(Saved data entries)

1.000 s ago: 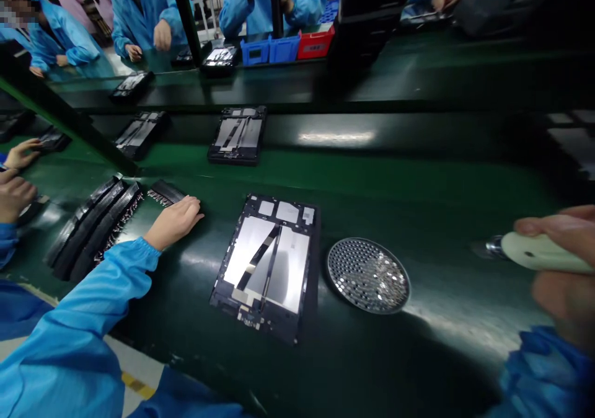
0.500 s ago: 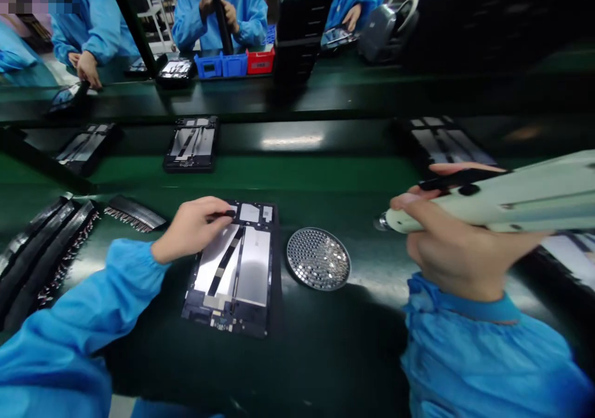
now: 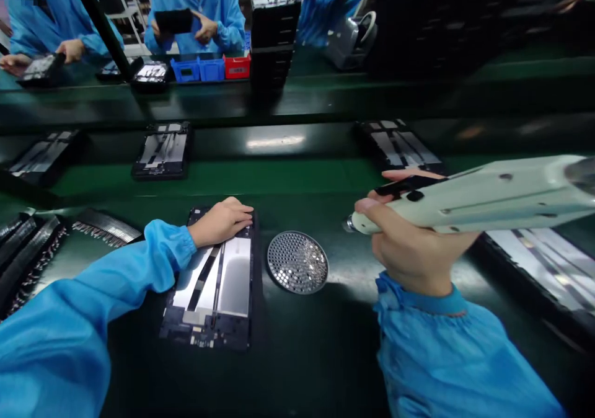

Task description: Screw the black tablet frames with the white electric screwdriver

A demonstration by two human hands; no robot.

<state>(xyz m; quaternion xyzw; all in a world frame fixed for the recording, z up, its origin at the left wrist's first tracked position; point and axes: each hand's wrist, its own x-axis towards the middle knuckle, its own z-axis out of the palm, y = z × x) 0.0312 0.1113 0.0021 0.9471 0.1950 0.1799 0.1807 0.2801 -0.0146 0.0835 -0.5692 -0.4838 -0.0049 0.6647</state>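
Note:
An opened tablet-like device point(image 3: 235, 281) lies on the dark green bench, its silver inner plates and dark ribbon cable showing. My left hand point(image 3: 222, 221) rests over its top end, fingers together and bent; whatever is beneath them is hidden. To the right of the device sits a round perforated metal dish point(image 3: 297, 263) with small shiny pieces in it. My right hand point(image 3: 411, 238) is wrapped round a pale green power screwdriver point(image 3: 502, 198), held above the bench with its tip pointing left, right of the dish.
Black strips with bristle-like edges point(image 3: 32, 263) lie at the left. A stack of devices point(image 3: 543, 263) is at the right. More devices point(image 3: 162, 151) stand on the belt ahead. Beyond are blue bins point(image 3: 211, 69), a red bin point(image 3: 237, 67) and people in blue smocks.
My left hand has moved right across the device's top end, its pinched fingertips now lowered onto it. The view has shifted, and the screwdriver is still held in my right hand.

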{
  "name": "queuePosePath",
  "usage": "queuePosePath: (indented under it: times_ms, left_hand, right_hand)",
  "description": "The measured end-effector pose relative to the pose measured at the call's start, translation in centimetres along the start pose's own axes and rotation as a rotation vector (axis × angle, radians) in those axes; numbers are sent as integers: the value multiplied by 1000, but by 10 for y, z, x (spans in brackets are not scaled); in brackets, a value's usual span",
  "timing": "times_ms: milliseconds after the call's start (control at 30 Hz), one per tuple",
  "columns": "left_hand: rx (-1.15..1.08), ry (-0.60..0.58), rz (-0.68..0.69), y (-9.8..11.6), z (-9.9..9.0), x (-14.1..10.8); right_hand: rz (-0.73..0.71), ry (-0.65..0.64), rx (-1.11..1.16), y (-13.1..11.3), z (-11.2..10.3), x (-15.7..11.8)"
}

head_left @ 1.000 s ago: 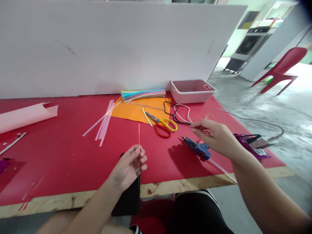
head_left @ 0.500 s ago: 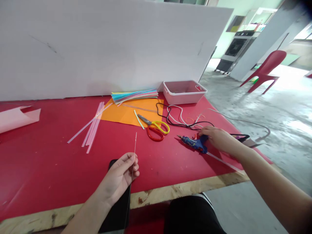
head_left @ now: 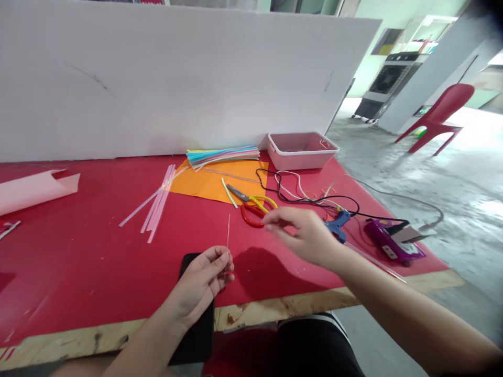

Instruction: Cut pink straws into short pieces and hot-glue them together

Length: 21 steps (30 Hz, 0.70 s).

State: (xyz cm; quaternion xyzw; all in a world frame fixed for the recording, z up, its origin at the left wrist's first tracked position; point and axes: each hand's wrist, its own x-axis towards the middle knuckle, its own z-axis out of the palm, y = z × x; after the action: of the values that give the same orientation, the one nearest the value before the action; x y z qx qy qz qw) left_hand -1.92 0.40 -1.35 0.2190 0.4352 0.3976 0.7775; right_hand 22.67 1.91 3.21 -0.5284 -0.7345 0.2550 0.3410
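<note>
A broad white upright panel with faint dark scuffs stands along the far edge of the red-topped table, whose near edge shows bare, stained wood. Beyond its right end, a smooth grey concrete floor runs back to a pale green wall, past a tall grey-black appliance on casters and a slanting blue-grey pillar. Near the pillar stands a red plastic chair, and strong white light bleaches the floor behind it.
</note>
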Motion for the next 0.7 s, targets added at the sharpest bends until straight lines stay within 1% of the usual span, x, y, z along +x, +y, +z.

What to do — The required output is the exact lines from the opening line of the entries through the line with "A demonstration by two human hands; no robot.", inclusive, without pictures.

Answer below —
1.000 s ago: 
0.500 s ago: 
now: 

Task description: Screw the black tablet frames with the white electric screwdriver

A demonstration by two human hands; no robot.

What the answer needed to say has been said.